Their chosen approach doesn’t work, because it gives the corrupt leaders in place reason to demand that members who complain do so in – wait for it – a disciplined fashion, in line with the ‘established traditions and practices of the movement’. To novices, this means they should raise their unhappiness quietly within the structures of the movement, away from the prying eyes of the rest of South Africa, especially the media.

But we know that many party structures are controlled by carefully ‘elected’ officials who will not rock the boat. They’re quietly waiting for the long queue of possible succession to lead them closer to the feeding troughs so they can enjoy their turn.

It’s one big lotto. Nothing else matters. Many of them have no sense of history or, when they do, it’s skewed towards party, not country. They’re happy to remain at the beck and call of corrupt leaders who will tell them when to manipulate local membership records to provide cover and a semblance of legitimacy for cronies who are to be fast forwarded to national Parliament to serve specific purposes.

Haters may continue saying whatever they want, but former public protector Advocate Thuli Madonsela will go down in the annals of our history as one of the most globally visible indicators that South Africa has the requisite built-in institutions to serve as pillars for a possible equitable society – but only if they’re led by upright people who are free of political influence.

 

Thuli like a salmon swimming upstream

Like a salmon swimming upstream, Madonsela’s office marched against a truly harsh political tide in the country, supported by a wave of psychological warfare whose narrative was often fed by insults aimed at her person.

Alone, she looked the most powerful people in the eyes and pushed back long enough for the Constitutional Court to come to her, and our, rescue by endorsing her report on Nkandla. In unforgettable eloquence, the chief justice reasserted the importance of the public protector’s office in our constitutional order, reminding politicians that even the most powerful are not to second-guess its findings without subjecting them to a judicial test.

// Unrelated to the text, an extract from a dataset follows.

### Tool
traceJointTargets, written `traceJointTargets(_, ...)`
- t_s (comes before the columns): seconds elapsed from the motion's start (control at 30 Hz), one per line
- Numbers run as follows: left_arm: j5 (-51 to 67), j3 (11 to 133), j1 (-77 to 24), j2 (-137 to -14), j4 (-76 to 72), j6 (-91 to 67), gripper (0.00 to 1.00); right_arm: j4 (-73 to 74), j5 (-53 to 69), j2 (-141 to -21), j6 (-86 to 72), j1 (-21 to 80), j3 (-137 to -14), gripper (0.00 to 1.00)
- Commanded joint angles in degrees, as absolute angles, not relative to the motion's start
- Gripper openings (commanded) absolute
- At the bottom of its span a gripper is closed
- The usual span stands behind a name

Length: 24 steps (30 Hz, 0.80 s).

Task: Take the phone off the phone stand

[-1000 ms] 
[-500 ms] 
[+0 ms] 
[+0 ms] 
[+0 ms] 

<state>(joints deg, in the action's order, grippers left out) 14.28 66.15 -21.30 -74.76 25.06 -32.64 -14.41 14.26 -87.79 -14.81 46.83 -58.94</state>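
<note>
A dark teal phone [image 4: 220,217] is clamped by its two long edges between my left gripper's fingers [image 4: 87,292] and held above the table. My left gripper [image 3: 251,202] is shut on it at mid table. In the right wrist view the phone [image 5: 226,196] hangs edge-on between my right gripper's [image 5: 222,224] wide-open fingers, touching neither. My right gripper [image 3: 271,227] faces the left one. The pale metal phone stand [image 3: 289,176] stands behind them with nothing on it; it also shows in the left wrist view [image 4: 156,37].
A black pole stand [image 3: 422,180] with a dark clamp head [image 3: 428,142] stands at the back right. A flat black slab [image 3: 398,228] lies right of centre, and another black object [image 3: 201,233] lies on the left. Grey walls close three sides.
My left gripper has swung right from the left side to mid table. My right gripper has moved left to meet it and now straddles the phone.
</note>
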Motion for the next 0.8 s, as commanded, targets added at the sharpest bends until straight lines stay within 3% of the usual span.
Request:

There have been others before Advocate Madonsela. The erstwhile Scorpions were a formidable organised crime-fighting machine which was destroyed when the trained noses of its investigators led them too close to politically connected individuals.

Former national director of public prosecutions Vusi Pikoli was another one. All indications also point to the so-called South African Revenue Service rogue unit – which doesn’t seem to have had anything “rogue” about it – as another body that was blown out of existence for taking its mandate too seriously, when it investigated possibly corrupt dealings by the powerful.

The entire truth around this unit is yet to be told through independent structures.

We all know that there’s always a price to be paid for trying to protect our institutions and country image; an image that has taken such a battering since the death of former president Nelson Mandela.

More recently, a human resources officer of the Passenger Rail Agency of South Africa is yet to be reinstated after being fired by a rogue political deployee who didn’t waste time before illegally enriching himself following his deployment. The human resources officer paid the price for trying to stop the madness.

 

Brian Molefe still has a chance

His current image might be damaged following events of the past few months and he might still have to give unemotional answers to allegations contained in the public protector’s State of Capture report, but all might not be lost for Brian Molefe if he wakes up now, before he gets deployed to commit undoable acts against our institutions.

If, on the other hand, he keeps following blindly, he will one day look around the room and find himself to be the only man standing.

Molefe can still be the unlikely hero our country needs if he acts to prevent the final guerrilla assault against our National Treasury, or if he publicly distances himself from plans of such a feared assault. Only he and whatever remains of his conscience can make the call.

The country is watching; the world is watching.